Apotheke: Können Impfpässe nicht auf Echtheit überprüfen

Gleich bei der ersten Apotheke haben wir Glück, bekommen den begehrten Code und können ihn im Smartphone hinterlegen. Auch hier klären wir die Apothekerin über den Selbstversuch auf. Ihre Reaktion ist deutlich: "Ich bin total schockiert, dass sie die mit dem Wasserzeichen versehenen Impfaufkleber bekommen haben."

Dass unser Ausweis neu ist, habe sie nicht irritiert. Sie bekomme immer wieder verschiedene Impfpässe gezeigt und habe keine Möglichkeit, diese auf deren Echtheit zu prüfen.

Das kann IT-Mann Schreiber bestätigen. Er sehe bei den Apotheken keine Chance, den echten Impfpass von einem falschen zu unterscheiden. Eine wirkliche Überprüfung könne nicht stattfinden, schon allein wegen des restriktiven Datenschutzes in Deutschland.

Weder Arzt noch Apotheker können den Impfstatus eines Patienten oder einer Kundin sehen. Der Apotheker habe lediglich die Möglichkeit, den Impfpass oder das ausgestellte Zertifikat mit dem Personalausweis abzugleichen und dann den QR-Code auszugeben. Selbst ein Profi, der sich mit Dokumenten und Graphologie auskenne, habe keine Chance. Der Impfpass sei quasi echt.

In der Apotheke: keine Chance, den Impfpass auf seine Echtheit zu überprüfen. Bild © hr

Kriminelle und deren Kunden stärker abschrecken

Auf hr-Anfrage bestätigt das auch das Landeskriminalamt (LKA): Impfpässen mangele es an allgemein gültigen und einheitlichen Sicherheitsmerkmalen, was die Erkennbarkeit einer Fälschung erschwere. Das LKA geht von einer dreistelligen Zahl von Impfpass-Delikten allein in Hessen aus. Erst kürzlich gelang der Polizei ein Schlag gegen den Handel mit gefälschten Corona-Impfausweisen, sie nahm zwölf Verdächtige fest, unter ihnen zehn Kunden.

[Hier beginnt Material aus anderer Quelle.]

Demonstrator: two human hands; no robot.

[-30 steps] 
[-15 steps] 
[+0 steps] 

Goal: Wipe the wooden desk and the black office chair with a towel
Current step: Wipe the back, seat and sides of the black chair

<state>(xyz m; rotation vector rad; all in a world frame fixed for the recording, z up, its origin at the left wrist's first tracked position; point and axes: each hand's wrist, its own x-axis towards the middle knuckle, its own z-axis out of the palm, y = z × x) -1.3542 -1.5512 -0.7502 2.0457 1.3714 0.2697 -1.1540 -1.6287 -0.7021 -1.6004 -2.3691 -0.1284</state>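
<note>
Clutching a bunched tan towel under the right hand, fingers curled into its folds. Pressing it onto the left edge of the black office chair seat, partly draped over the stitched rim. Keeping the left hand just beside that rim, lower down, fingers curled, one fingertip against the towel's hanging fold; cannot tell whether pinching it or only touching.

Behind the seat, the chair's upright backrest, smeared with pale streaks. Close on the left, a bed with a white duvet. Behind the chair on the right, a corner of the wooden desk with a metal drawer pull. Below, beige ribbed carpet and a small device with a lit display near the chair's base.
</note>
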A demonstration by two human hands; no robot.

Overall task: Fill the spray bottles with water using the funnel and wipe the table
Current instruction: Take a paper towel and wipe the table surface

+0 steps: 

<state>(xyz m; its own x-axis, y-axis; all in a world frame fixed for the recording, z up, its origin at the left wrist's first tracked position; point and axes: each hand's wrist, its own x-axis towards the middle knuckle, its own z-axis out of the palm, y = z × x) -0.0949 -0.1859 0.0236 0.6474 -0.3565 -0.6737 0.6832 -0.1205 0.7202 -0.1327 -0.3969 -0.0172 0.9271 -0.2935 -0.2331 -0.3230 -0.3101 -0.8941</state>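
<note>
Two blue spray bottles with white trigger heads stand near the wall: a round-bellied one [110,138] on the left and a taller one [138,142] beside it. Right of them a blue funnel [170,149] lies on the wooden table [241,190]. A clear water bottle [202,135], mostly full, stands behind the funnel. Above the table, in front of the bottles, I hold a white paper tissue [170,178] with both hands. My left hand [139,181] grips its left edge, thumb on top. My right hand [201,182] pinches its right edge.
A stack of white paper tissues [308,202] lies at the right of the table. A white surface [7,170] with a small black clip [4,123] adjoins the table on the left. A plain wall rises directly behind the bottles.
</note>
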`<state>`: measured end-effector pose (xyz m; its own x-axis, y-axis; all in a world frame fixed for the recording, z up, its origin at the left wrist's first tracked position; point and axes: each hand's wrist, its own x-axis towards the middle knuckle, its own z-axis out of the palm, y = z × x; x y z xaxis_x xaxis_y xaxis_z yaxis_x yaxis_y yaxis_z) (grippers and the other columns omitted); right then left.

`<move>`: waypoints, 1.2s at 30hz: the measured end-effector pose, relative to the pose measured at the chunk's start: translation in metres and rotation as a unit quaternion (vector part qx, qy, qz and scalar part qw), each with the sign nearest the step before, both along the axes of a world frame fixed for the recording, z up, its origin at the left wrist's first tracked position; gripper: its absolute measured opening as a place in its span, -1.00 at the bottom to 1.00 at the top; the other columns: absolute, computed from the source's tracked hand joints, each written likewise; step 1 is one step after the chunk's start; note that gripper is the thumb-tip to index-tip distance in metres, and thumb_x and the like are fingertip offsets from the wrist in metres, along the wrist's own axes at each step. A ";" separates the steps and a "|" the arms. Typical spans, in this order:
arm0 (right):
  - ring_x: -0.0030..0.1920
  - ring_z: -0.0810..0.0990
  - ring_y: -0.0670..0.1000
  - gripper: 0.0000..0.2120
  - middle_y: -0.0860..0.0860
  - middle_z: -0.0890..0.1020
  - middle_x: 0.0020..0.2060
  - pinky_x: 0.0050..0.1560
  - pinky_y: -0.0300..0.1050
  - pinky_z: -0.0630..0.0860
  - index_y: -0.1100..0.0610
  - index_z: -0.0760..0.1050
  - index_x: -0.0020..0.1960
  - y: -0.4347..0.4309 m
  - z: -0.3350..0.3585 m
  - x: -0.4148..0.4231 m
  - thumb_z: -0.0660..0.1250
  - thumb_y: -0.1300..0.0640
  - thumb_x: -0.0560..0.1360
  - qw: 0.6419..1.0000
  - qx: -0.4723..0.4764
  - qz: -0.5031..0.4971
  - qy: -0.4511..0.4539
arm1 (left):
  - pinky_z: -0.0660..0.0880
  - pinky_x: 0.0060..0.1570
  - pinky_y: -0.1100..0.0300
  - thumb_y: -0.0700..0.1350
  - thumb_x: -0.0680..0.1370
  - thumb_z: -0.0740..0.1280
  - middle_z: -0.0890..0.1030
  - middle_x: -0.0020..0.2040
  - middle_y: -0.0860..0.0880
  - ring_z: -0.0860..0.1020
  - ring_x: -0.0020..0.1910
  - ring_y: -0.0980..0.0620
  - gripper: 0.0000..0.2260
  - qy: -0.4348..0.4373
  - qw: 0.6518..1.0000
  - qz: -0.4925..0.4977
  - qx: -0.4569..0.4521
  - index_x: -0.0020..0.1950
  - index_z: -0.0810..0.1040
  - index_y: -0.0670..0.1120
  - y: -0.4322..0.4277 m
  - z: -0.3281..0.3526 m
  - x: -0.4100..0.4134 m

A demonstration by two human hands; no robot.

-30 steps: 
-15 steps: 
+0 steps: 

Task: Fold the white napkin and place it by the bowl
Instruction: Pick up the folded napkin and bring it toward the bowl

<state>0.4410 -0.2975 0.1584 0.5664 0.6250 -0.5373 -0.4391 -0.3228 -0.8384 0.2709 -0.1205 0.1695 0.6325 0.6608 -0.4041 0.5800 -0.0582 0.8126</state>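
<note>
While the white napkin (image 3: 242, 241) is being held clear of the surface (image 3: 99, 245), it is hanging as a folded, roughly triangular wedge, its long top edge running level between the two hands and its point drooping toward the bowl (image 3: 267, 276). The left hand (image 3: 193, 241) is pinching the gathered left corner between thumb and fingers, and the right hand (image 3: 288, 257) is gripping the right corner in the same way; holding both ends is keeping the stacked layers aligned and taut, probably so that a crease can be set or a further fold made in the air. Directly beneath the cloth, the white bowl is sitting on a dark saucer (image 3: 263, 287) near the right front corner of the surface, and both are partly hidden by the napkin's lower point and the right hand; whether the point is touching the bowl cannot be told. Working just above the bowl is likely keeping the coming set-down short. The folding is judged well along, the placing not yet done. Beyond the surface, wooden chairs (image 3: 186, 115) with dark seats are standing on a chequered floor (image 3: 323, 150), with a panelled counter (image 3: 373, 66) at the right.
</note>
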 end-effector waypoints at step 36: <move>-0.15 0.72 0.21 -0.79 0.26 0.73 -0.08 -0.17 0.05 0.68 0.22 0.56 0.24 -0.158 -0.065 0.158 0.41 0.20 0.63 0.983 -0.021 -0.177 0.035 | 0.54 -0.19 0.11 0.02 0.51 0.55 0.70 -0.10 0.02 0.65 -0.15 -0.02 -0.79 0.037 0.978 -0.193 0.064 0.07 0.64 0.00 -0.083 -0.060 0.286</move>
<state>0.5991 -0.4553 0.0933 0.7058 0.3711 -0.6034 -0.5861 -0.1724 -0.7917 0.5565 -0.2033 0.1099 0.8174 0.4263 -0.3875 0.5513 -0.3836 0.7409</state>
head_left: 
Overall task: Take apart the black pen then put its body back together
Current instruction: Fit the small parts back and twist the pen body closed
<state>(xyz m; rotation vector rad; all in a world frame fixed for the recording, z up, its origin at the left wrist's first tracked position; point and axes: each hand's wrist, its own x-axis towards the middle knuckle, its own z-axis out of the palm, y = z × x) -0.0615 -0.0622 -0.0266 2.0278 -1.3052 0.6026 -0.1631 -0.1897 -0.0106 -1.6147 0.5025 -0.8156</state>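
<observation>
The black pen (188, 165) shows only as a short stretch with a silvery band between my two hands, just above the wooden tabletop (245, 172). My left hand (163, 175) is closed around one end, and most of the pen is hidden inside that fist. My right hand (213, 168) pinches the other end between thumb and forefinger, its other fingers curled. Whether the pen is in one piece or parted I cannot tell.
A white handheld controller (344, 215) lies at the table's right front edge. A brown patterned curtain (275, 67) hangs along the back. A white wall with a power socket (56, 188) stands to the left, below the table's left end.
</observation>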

IT-Sicherheitsexperte Schreiber hält es für wichtig, auf Abschreckung zu setzen, Strafen zu erhöhen. "Wenn die Präsentation eines gefälschten Impfausweises 2.000 Euro Strafe kostet, werden sich die Leute überlegen, ob sie so noch in die Clubs gehen", sagt er. Dazu müsse die Polizei die Ausweise überprüfen.